I need the lines below from the one with "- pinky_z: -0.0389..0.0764" down to the one with "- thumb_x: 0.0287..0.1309" reproduced exactly, both ends included, and nothing else.

********

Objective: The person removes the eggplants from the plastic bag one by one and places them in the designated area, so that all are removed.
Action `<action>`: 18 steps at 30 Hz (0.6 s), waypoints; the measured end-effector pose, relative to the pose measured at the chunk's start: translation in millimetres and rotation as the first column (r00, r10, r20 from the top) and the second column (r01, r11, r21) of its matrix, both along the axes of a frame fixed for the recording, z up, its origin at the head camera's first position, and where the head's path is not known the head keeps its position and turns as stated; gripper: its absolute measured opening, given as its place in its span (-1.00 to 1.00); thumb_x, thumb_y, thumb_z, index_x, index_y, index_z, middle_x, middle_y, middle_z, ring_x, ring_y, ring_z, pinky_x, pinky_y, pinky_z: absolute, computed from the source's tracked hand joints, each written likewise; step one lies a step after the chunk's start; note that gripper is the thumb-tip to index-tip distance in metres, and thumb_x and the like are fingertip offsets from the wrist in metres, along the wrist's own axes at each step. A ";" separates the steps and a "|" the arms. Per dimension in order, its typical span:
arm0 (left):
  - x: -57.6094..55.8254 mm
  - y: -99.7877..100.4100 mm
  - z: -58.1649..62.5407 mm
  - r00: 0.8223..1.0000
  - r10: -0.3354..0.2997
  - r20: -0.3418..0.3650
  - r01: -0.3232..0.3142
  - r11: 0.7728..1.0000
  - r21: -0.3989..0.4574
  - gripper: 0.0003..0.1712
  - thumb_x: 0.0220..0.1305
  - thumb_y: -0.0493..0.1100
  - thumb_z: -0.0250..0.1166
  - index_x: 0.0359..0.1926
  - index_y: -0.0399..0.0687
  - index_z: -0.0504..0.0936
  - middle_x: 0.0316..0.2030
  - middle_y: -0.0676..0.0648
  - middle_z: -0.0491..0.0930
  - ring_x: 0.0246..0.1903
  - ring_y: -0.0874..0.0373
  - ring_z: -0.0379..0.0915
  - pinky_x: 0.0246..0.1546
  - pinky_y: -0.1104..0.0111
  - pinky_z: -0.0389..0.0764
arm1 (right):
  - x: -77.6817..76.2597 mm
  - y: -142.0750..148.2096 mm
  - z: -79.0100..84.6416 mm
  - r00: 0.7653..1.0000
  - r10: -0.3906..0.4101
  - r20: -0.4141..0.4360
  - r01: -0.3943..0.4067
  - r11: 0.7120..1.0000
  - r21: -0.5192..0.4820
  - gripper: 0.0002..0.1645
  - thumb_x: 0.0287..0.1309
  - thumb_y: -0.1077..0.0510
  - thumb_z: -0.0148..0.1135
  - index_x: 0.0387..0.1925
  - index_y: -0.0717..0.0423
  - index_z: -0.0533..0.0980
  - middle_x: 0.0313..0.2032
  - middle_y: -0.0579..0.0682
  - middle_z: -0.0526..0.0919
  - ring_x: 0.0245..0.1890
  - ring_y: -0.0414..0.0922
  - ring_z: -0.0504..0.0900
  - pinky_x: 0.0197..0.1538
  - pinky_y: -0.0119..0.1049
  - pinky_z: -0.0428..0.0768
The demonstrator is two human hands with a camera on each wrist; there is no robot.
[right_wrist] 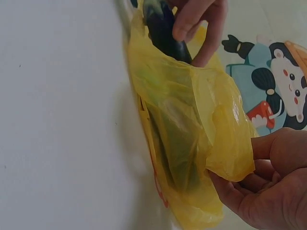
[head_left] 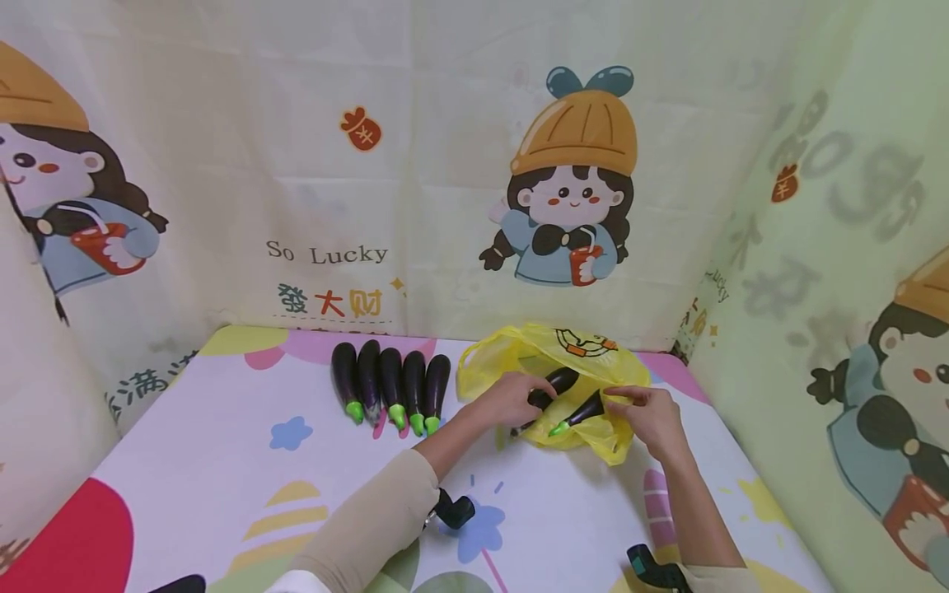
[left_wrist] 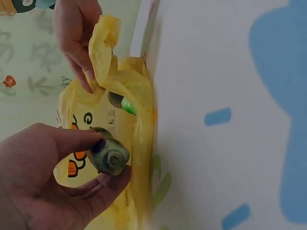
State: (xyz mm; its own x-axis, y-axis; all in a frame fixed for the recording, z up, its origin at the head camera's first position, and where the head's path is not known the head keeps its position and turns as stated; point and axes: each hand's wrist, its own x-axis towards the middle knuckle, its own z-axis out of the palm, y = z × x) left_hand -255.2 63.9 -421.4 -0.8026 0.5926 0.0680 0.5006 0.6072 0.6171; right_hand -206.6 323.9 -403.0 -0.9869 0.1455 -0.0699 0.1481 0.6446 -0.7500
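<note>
My left hand [head_left: 511, 402] grips a dark eggplant [head_left: 562, 380] at the mouth of a yellow plastic bag [head_left: 489, 362]. In the left wrist view, the dull greenish stem end of this eggplant [left_wrist: 111, 157] points at the camera between thumb and fingers. My right hand [head_left: 652, 416] pinches the bag's rim on the right; in the right wrist view the thumb and fingers hold the yellow film [right_wrist: 230, 153]. A second eggplant [head_left: 586, 409] with a bright green stem lies inside the bag, partly covered by the film.
Several eggplants [head_left: 391, 383] lie side by side in a row left of the bag, green stems toward me. A patterned cloth covers the table [head_left: 222, 428]. Printed curtains [head_left: 445, 165] enclose the back and both sides.
</note>
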 end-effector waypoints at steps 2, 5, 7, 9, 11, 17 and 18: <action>3.3 -3.2 1.3 1.000 -0.002 -0.002 0.002 1.000 0.007 -0.56 0.30 -0.29 0.30 0.18 0.06 0.73 -0.03 -0.05 0.68 -0.30 0.16 0.39 -0.31 0.44 0.36 | 0.1 0.2 0.0 1.000 -0.001 -0.002 0.001 1.000 0.001 -0.61 0.34 0.07 0.36 0.11 0.16 0.71 0.26 0.36 0.58 0.20 0.19 0.43 -0.13 -0.31 0.51; 8.3 -7.9 3.3 1.000 -0.004 0.001 0.004 1.000 0.019 -0.57 0.31 -0.29 0.31 0.18 0.04 0.73 -0.06 -0.05 0.67 -0.29 0.15 0.41 -0.29 0.43 0.39 | 0.4 0.0 -1.2 1.000 -0.007 -0.002 0.007 1.000 -0.004 -0.61 0.32 0.09 0.36 0.11 0.17 0.71 0.18 0.33 0.62 0.13 0.14 0.43 -0.18 -0.30 0.49; 11.2 -11.0 3.8 1.000 -0.001 -0.004 0.001 1.000 0.022 -0.57 0.31 -0.28 0.32 0.18 0.04 0.73 -0.10 -0.01 0.66 -0.30 0.17 0.41 -0.29 0.42 0.39 | 0.5 -0.2 -2.2 1.000 -0.009 0.002 0.009 1.000 -0.011 -0.61 0.32 0.10 0.37 0.11 0.17 0.71 0.14 0.31 0.63 0.09 0.11 0.42 -0.21 -0.29 0.48; 14.6 -14.4 4.5 1.000 0.004 -0.016 -0.004 1.000 0.019 -0.58 0.30 -0.25 0.33 0.17 0.06 0.74 -0.16 0.03 0.67 -0.29 0.19 0.41 -0.26 0.43 0.39 | 0.5 0.1 -2.6 1.000 -0.005 0.002 0.005 1.000 -0.009 -0.60 0.31 0.10 0.37 0.11 0.17 0.70 0.15 0.31 0.63 0.09 0.11 0.41 -0.21 -0.29 0.48; 18.1 -18.1 4.9 1.000 0.004 -0.023 -0.004 1.000 0.017 -0.59 0.31 -0.24 0.33 0.17 0.05 0.74 -0.23 0.04 0.67 -0.34 0.18 0.41 -0.29 0.41 0.38 | 0.5 0.4 -2.6 1.000 -0.002 -0.001 0.002 1.000 -0.004 -0.60 0.31 0.08 0.37 0.11 0.17 0.70 0.17 0.33 0.62 0.10 0.12 0.42 -0.20 -0.29 0.48; 31.6 -31.8 6.0 1.000 0.027 0.005 -0.027 1.000 0.015 -0.62 0.36 -0.19 0.35 0.18 0.08 0.73 -0.32 0.05 0.61 -0.37 0.18 0.42 -0.33 0.41 0.38 | -0.1 0.5 -2.8 1.000 0.002 -0.017 -0.002 1.000 0.010 -0.60 0.30 0.08 0.38 0.10 0.17 0.71 0.11 0.31 0.67 0.09 0.12 0.45 -0.20 -0.28 0.49; 34.0 -34.2 6.2 0.999 0.037 0.008 -0.037 0.999 0.012 -0.62 0.37 -0.18 0.35 0.18 0.10 0.73 -0.31 0.06 0.60 -0.33 0.18 0.42 -0.31 0.40 0.38 | -0.2 0.6 -2.7 1.000 0.004 -0.019 -0.004 1.000 0.010 -0.60 0.30 0.08 0.38 0.10 0.18 0.71 0.11 0.31 0.67 0.08 0.12 0.45 -0.21 -0.28 0.49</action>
State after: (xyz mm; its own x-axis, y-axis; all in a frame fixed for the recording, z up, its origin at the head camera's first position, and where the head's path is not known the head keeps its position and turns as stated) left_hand -221.2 29.7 -415.2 -0.8247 0.5614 0.0688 0.4731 0.6180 0.6279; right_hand -206.9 324.5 -405.6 -0.9886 0.1424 -0.0499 0.1317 0.6525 -0.7462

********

◆ **Exercise result**:
  - pinky_z: -0.0389..0.0764
arm1 (right):
  - x: -77.6817..76.2597 mm
  - y: -142.0750..148.2096 mm
  - z: -79.0100..84.6416 mm
  - r00: 0.7653..1.0000
  - r10: -0.3906..0.4101
  - r20: -0.4141..0.4360
  - r01: -0.3943..0.4067
  - r11: 0.7120..1.0000
  - r21: -0.5192..0.4820
  - gripper: 0.0002..0.1645
  - thumb_x: 0.0287..0.1309

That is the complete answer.